Friday, February 01, 2008

distributed physics

These are some quick notes on my crazy ideas on how to create a scalable, distributed, shared artificial reality:

* Everything in the system is an object, with a bunch of attributes, some static (not normally changed) and some dynamic. Static ones include size, shape and mass; dynamic attributes include position, orientation, linear and angular velocity.

* Every object has an authoritative server who manages that object

* An avatar is a type of object that happens to be controlled by a user

* Region servers keep track of the objects in their volume of influence (overlapping?)

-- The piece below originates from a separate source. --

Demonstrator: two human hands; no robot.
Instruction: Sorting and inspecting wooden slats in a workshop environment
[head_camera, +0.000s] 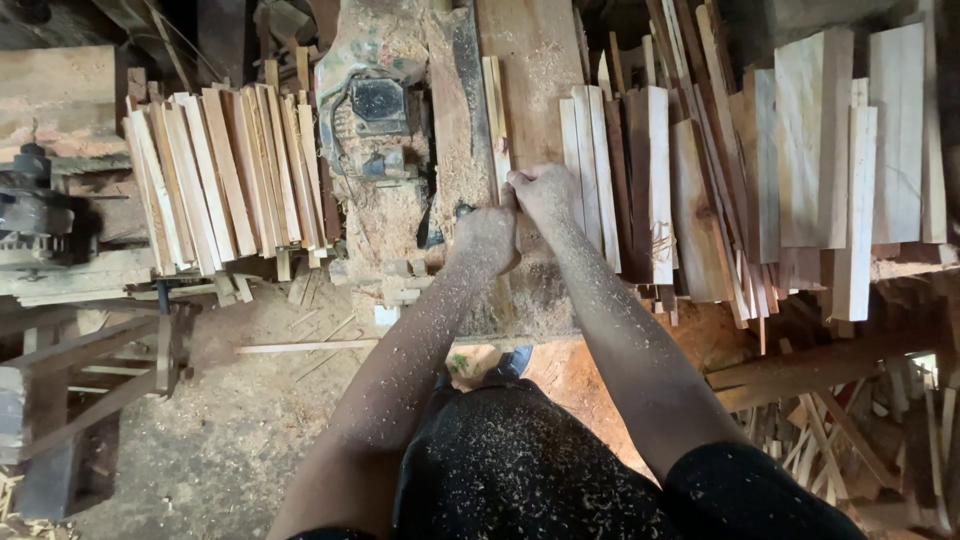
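Strips (225, 175) lie stacked left of the saw, boards (800, 150) wait at right, and, seemingly, left hand (488, 238) and right hand (543, 190) both clench a slat (496, 110) on the dusty desk (530, 60).

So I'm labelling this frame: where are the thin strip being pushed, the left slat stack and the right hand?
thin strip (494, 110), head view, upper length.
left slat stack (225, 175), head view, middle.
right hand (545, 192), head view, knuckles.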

* Objects compute their own dynamics, based on their attributes, internal state, and information they acquire about their environment. The result is a trajectory -- the object's motion plan based on present information (maybe .5 or 1 second into the future -- enough to cover maximum network lag).

* Collisions are handled as follows: an object queries the objects near it (how does it know who is near? ask the region server). The other object returns information about its planned trajectory (as well as size & shape if we haven't seen that object before, or it's been modified). If the trajectories of the two objects indicate a collision, our object modifies its trajectory accordingly. In most cases, the other object will do the same (query our trajectory, compute whether it needs to deflect).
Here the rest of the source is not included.